Exactly how many lines in this material contain the string "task"? Reply with the number alone.
***** Exercise inputs
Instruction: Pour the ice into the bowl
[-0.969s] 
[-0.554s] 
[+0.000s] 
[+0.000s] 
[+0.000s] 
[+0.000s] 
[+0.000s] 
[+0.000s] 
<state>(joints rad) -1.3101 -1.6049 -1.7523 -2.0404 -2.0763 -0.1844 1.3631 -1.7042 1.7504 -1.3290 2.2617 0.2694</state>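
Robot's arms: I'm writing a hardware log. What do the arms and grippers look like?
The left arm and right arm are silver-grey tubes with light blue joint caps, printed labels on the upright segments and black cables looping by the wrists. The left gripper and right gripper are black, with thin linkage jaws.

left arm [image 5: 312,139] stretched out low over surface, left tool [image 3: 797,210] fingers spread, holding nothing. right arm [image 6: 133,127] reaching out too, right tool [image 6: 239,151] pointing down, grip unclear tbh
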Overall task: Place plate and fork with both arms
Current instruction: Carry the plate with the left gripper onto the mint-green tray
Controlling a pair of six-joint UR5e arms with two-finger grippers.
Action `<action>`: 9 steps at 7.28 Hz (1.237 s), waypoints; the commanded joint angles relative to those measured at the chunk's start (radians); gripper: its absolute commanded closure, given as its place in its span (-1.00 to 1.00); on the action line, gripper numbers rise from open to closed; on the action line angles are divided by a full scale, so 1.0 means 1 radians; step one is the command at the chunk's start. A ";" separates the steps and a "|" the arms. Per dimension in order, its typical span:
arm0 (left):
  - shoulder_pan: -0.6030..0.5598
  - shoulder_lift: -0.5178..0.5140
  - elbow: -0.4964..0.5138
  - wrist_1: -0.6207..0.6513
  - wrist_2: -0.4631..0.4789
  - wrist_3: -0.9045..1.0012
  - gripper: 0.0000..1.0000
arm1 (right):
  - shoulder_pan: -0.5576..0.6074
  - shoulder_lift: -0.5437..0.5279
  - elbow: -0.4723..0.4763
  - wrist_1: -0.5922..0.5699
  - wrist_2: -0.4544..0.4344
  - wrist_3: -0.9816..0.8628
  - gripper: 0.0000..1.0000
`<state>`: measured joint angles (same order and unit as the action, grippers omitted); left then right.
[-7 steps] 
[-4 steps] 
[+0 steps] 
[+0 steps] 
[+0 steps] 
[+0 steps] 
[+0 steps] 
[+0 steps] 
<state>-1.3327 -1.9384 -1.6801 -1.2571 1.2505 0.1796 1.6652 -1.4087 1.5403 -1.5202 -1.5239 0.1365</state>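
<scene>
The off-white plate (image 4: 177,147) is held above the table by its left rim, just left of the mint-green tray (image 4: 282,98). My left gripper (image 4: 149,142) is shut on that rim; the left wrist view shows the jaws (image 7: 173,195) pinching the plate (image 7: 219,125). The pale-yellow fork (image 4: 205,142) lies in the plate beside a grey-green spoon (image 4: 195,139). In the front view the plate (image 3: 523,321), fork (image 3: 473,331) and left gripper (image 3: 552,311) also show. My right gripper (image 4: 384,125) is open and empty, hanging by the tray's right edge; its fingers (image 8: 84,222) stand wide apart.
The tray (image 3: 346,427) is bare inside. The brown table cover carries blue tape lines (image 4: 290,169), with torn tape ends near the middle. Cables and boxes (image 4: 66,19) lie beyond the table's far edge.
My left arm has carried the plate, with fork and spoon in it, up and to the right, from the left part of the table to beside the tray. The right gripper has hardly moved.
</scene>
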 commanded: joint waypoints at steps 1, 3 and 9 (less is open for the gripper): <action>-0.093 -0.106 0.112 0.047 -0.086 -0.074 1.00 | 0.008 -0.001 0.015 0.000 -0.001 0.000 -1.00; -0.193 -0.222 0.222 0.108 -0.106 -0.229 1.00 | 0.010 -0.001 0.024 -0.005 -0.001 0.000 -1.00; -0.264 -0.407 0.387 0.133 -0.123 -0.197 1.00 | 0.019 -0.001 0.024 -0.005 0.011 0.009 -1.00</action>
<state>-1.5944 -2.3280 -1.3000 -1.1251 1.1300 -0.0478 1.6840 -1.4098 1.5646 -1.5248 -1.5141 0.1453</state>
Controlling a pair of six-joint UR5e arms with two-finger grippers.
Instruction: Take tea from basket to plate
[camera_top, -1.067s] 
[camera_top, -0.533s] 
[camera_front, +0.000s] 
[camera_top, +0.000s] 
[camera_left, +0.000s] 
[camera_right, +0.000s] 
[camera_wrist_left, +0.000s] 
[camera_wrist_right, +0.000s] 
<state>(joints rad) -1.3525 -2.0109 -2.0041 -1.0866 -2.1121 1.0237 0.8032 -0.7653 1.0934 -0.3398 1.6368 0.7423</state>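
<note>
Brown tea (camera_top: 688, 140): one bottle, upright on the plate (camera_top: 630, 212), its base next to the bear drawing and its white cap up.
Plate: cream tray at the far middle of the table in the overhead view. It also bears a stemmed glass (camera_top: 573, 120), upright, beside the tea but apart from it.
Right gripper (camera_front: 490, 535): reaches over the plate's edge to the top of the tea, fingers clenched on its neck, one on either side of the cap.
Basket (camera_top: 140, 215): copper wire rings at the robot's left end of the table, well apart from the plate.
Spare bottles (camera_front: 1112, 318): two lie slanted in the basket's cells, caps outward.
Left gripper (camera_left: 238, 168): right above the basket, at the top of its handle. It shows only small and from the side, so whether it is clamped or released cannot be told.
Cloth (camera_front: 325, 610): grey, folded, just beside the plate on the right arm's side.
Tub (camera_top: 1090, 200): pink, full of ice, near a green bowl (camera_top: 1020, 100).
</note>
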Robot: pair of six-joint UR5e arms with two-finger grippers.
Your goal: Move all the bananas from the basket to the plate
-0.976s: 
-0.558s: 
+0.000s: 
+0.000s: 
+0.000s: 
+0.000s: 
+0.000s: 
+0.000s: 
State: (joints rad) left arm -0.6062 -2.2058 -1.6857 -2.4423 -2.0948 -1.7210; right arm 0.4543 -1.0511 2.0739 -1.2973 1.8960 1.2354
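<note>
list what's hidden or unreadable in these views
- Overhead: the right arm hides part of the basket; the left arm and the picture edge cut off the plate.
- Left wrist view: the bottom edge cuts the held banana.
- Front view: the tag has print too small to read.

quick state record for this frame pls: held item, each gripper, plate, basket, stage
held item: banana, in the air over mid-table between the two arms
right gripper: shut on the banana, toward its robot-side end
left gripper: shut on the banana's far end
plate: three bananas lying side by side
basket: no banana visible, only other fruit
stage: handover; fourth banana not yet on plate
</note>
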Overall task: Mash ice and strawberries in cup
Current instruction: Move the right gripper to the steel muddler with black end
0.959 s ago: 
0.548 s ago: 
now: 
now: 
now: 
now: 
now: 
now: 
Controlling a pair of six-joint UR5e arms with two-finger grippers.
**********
→ **Written response**
2